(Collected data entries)
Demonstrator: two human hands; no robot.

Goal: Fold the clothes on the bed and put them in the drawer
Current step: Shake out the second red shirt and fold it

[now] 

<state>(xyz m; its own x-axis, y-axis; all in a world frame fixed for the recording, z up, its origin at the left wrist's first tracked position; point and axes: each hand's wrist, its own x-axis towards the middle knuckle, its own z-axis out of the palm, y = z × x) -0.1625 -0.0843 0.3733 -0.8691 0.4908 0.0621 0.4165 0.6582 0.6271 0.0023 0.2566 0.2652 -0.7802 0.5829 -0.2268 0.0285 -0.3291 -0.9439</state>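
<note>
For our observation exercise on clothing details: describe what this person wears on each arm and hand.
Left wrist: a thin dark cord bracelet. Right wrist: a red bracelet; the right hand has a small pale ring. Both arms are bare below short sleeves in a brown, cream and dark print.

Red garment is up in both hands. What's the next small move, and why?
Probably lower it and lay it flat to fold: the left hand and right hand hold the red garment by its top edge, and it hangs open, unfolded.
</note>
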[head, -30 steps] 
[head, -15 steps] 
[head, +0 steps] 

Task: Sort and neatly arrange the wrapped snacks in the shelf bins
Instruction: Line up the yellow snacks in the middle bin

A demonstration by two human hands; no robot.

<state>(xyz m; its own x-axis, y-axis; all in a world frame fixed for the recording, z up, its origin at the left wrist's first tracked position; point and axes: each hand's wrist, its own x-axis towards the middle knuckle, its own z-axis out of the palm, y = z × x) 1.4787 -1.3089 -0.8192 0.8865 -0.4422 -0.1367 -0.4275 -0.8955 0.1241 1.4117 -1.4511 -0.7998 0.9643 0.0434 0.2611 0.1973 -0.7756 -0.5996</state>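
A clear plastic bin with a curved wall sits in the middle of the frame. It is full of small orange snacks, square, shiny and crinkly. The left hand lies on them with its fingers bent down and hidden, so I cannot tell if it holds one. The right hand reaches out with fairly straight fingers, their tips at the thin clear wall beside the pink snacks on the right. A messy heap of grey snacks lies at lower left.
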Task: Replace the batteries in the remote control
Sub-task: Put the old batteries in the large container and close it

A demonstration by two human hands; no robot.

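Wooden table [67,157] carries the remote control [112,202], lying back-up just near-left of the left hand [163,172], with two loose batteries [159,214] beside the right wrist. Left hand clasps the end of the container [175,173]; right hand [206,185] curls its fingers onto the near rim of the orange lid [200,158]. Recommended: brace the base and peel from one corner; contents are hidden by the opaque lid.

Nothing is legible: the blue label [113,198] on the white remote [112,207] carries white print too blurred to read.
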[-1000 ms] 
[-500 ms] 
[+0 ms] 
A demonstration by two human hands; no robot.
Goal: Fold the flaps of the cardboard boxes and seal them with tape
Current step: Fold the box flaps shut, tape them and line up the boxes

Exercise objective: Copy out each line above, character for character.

Exercise response:
Demonstrator: two human hands; no robot.

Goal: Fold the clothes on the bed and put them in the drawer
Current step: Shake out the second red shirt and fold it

[now] 

<state>(xyz m; its own x-axis, y-axis; all in a world frame fixed for the recording, z up, its origin at the left wrist's first tracked position; point and axes: each hand's wrist, its own x-axis towards the middle knuckle, its own z-axis out of the palm, y = z × x) -0.1625 -0.0843 0.3733 -0.8691 0.4908 0.0621 0.4165 0.6582 0.6271 0.0023 0.2566 0.2652 -0.7802 0.5829 -0.2268 0.0285 -0.3291 -0.9439</state>
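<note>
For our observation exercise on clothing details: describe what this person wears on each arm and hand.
Left wrist: a thin dark cord bracelet. Right wrist: a red bracelet; the right hand has a small pale ring. Both arms are bare below short sleeves in a brown, cream and dark print.

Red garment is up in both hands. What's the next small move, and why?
Probably lower it and lay it flat to fold: the left hand and right hand hold the red garment by its top edge, and it hangs open, unfolded.
</note>
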[head, -30 steps] 
[head, -15 steps] 
[head, +0 steps] 

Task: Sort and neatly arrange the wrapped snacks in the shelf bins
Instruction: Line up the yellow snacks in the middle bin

A demonstration by two human hands; no robot.

<state>(xyz m; its own x-axis, y-axis; all in a world frame fixed for the recording, z up, its origin at the left wrist's first tracked position; point and axes: each hand's wrist, its own x-axis towards the middle knuckle, its own z-axis out of the palm, y = z × x) 1.4787 -1.3089 -0.8192 0.8865 -0.4422 -0.1367 -0.4275 -0.8955 0.1241 1.4117 -1.4511 -0.7998 0.9643 0.0434 0.2611 0.1973 -0.7756 -0.5996</state>
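A clear plastic bin with a curved wall sits in the middle of the frame. It is full of small orange snacks, square, shiny and crinkly. The left hand lies on them with its fingers bent down and hidden, so I cannot tell if it holds one. The right hand reaches out with fairly straight fingers, their tips at the thin clear wall beside the pink snacks on the right. A messy heap of grey snacks lies at lower left.
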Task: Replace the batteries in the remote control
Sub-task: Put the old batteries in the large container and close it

A demonstration by two human hands; no robot.

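Wooden table [67,157] carries the remote control [112,202], lying back-up just near-left of the left hand [163,172], with two loose batteries [159,214] beside the right wrist. Left hand clasps the end of the container [175,173]; right hand [206,185] curls its fingers onto the near rim of the orange lid [200,158]. Recommended: brace the base and peel from one corner; contents are hidden by the opaque lid.

Nothing is legible: the blue label [113,198] on the white remote [112,207] carries white print too blurred to read.
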[-1000 ms] 
[-500 ms] 
[+0 ms] 
A demonstration by two human hands; no robot.
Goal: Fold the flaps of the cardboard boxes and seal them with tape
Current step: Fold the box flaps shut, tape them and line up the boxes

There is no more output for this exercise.